• Zoltan Alexander


A unique outdoor installation by one of Britain’s most eminent sculptors, Royal Academician Anish Kapoor at Houghton Hall, King’s Lynn, Norfolk.

Review by Zoltan Alexander


Anish Kapoor at Houghton Hall

Anish Kapoor at Houghton Hall 2020 / © video by Zoltan Alexander ZOLTAN+MEDIA

Going to Houghton Hall is always an emotional and thrilling experience. It is a discovery even when one knows the artist well. Following the annual art programme Houghton Arts Foundation (HAF) continues its tradition with a large-scale exhibition of outdoor sculptures by one of the most celebrated and influential British artists of our time, Anish Kapoor.

The exhibition was originally scheduled to open in March 2020 but was postponed due to the outbreak of the pandemic. Despite current circumstances, Houghton Hall was able to open its doors on 12 July for the second part of the season until 1 November unlike many art galleries and museums, which remained closed.

Anish Kapoor / Photo © Courtesy of Matthew Childs / REUTERS

In 2019, Anish Kapoor was chosen to launch the new gallery space at Pitzhanger Manor of Sir John Soanes with his cryptic, large-scale works, and in 2020, he followed a number of site-specific commissions and the footsteps of artists exhibited at Houghton Hall in previous years: James Turrell (2015), Richard Long (2017), Damien Hirst (2018) and Henry Moore (2019).
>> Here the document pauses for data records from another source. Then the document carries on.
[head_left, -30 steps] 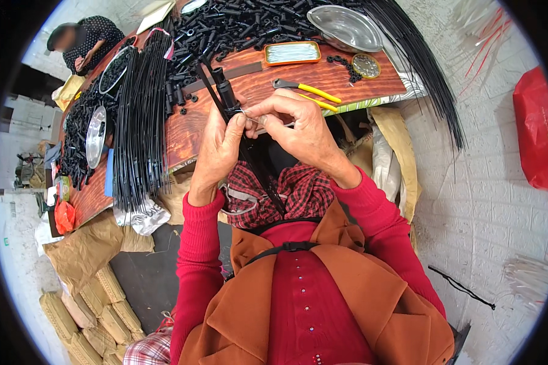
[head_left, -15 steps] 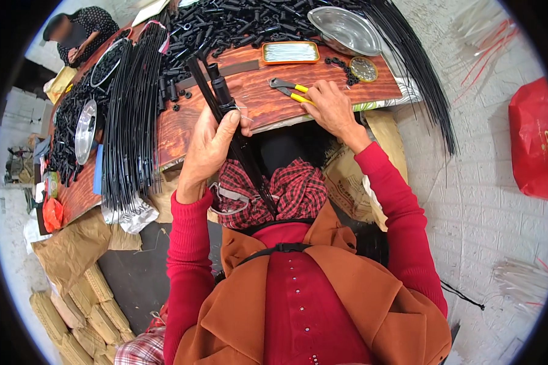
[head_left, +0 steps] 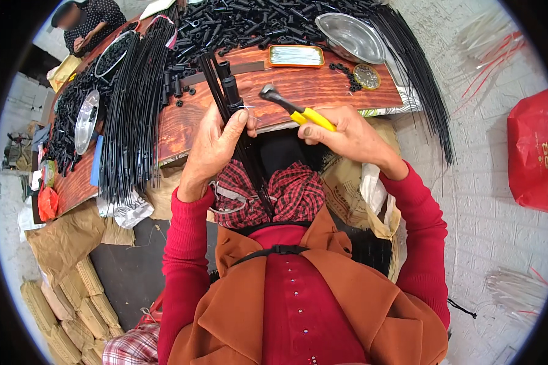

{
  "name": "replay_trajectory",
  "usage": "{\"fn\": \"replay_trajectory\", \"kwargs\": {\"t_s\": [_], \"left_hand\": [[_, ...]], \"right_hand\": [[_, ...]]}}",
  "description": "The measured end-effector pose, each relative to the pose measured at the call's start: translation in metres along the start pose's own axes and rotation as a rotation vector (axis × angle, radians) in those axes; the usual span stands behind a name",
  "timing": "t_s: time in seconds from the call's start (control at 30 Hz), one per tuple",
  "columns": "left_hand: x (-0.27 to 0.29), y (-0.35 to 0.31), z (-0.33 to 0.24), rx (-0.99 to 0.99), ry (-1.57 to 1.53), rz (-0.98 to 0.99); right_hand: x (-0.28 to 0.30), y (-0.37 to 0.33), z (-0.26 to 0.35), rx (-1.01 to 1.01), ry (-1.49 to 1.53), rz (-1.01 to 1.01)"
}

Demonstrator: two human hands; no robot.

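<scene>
My left hand (head_left: pixel 218 135) is closed round a bundle of thin black rods (head_left: pixel 253 171) that slants down to my lap. At the top of the bundle a black tubular fitting (head_left: pixel 229 86) stands upright beside the rods. A short thin silvery wire (head_left: pixel 248 107) sticks out sideways by my left thumb. In my right hand (head_left: pixel 346 132) are end-cutting pliers (head_left: pixel 316 118) with yellow handles, raised above the table's near edge. The dark jaws point left toward the fitting and are apart from it. My palm and fingers hide part of the handles.
Heaped black plastic fittings (head_left: pixel 237 24) cover the back of the wooden table (head_left: pixel 216 73). An orange tray of thin wires (head_left: pixel 296 56), a clear bowl (head_left: pixel 352 38) and a small round tin (head_left: pixel 366 76) stand there. Long black rods (head_left: pixel 137 103) hang over the left edge. A person (head_left: pixel 94 24) sits far left.
My right hand has taken up the pliers from the table and brought them nearer to me, with the jaws toward the left hand. The left hand keeps its hold on the rods.
</scene>
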State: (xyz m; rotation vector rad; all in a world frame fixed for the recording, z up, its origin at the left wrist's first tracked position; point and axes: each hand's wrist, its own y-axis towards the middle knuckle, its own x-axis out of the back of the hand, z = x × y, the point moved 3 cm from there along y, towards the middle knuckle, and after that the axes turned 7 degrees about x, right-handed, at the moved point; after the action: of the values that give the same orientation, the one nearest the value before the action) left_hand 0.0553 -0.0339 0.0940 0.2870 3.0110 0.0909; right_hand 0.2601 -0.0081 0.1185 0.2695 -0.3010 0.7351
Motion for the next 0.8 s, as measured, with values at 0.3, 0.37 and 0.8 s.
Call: {"fn": "replay_trajectory", "kwargs": {"t_s": [0.3,0.37,0.8], "left_hand": [[-0.008,-0.011,-0.005,-0.040,0.063,0.023],[-0.006,-0.015,-0.007,-0.028,0.057,0.014],[-0.007,-0.015,-0.007,-0.030,0.069,-0.027]], "right_hand": [[0.009,-0.007,0.034,0.162,-0.722,0.114],[0.009,-0.007,0.038,0.170,-0.753,0.134],[0.012,-0.002,0.053,0.234,-0.835,0.149]]}}
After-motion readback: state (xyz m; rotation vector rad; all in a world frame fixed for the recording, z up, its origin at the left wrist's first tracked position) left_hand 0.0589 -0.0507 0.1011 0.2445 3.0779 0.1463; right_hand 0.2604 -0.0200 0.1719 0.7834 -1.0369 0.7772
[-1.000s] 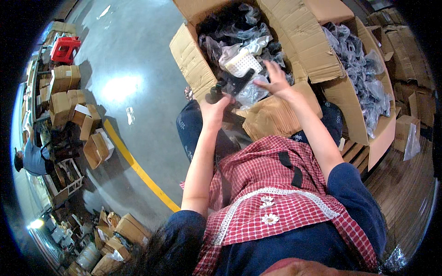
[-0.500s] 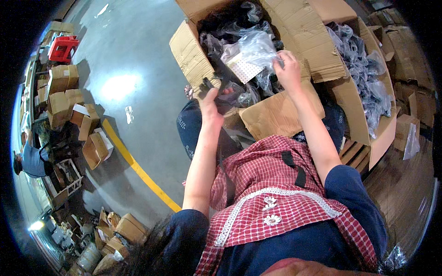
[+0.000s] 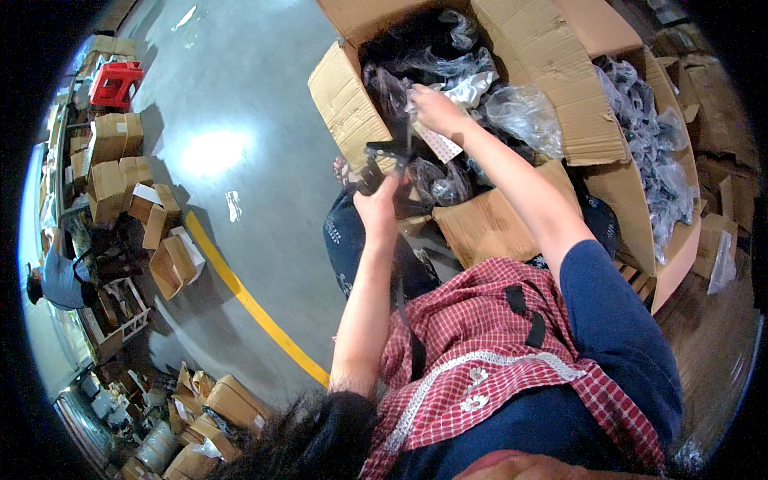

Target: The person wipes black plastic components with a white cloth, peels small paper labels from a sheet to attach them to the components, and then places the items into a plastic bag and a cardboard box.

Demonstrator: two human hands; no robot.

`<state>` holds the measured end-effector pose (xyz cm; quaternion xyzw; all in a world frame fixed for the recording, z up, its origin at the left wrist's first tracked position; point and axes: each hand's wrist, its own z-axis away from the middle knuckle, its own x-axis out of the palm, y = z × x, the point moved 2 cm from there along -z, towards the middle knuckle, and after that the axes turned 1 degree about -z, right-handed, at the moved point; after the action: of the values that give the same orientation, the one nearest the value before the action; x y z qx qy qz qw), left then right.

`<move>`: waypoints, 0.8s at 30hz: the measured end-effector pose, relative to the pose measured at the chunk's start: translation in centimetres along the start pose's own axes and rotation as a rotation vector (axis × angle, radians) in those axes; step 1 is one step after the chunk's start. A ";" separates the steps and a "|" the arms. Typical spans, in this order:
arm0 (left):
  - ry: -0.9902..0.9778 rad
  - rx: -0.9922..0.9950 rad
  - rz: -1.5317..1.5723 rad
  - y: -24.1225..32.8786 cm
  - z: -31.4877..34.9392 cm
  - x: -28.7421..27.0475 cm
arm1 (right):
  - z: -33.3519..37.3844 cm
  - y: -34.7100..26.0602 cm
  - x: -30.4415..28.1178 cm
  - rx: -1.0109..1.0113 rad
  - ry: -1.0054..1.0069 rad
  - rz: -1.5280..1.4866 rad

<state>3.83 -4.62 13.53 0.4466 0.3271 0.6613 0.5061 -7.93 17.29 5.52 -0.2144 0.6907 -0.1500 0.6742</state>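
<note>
My left hand (image 3: 379, 198) is closed around a black part (image 3: 390, 150) with a crosswise arm, held over the near left corner of an open cardboard box (image 3: 346, 100). Its exact kind is unclear. Above it, my right hand (image 3: 438, 112) reaches across with fingers pinched at thin translucent plastic (image 3: 390, 90), a bag by its look, beside the part's upper end. Under the right wrist lies a white dotted sheet (image 3: 438, 144), partly covered. A loose clear plastic bag (image 3: 524, 118) rests at the box's right side. Black items in clear bags fill the box.
A second open carton (image 3: 672, 272) on the right holds more bagged items (image 3: 640, 136). Far left are stacked cartons (image 3: 114, 138), a red stool (image 3: 117, 85) and a person in blue (image 3: 60, 276). A yellow line (image 3: 240, 292) crosses the grey floor.
My right hand has left the clear bag, now lying to the right, and has moved left to the part's upper end. My left hand still grips the black part, turned more upright.
</note>
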 end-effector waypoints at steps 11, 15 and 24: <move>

The Houghton Art Foundation’s aim is to focus on visitors who wish to discover contemporary art in historic settings.

Henry Moore at Houghton Hall / Photo © Courtesy of ZOLTAN+MEDIA
Anish Kapoor at Château de Versailles / Photo © Courtesy of the Château de Versailles

The works of Anish Kapoor challenge the classical architecture of Houghton, the impressive stately home of the Marquess and the Marchioness of Cholmondeley, and the idyllic beauty of the grounds, whilst being in continuous dialogue and engagement with Houghton’s history. Kapoor has brought 21 of his large-scale pieces, some pre-existing works created over the past 40-years as well as a selection of working drawings from his ground-breaking practice. He unleashed granite, marble and stainless steel from gravity and made them appear to float above the surface.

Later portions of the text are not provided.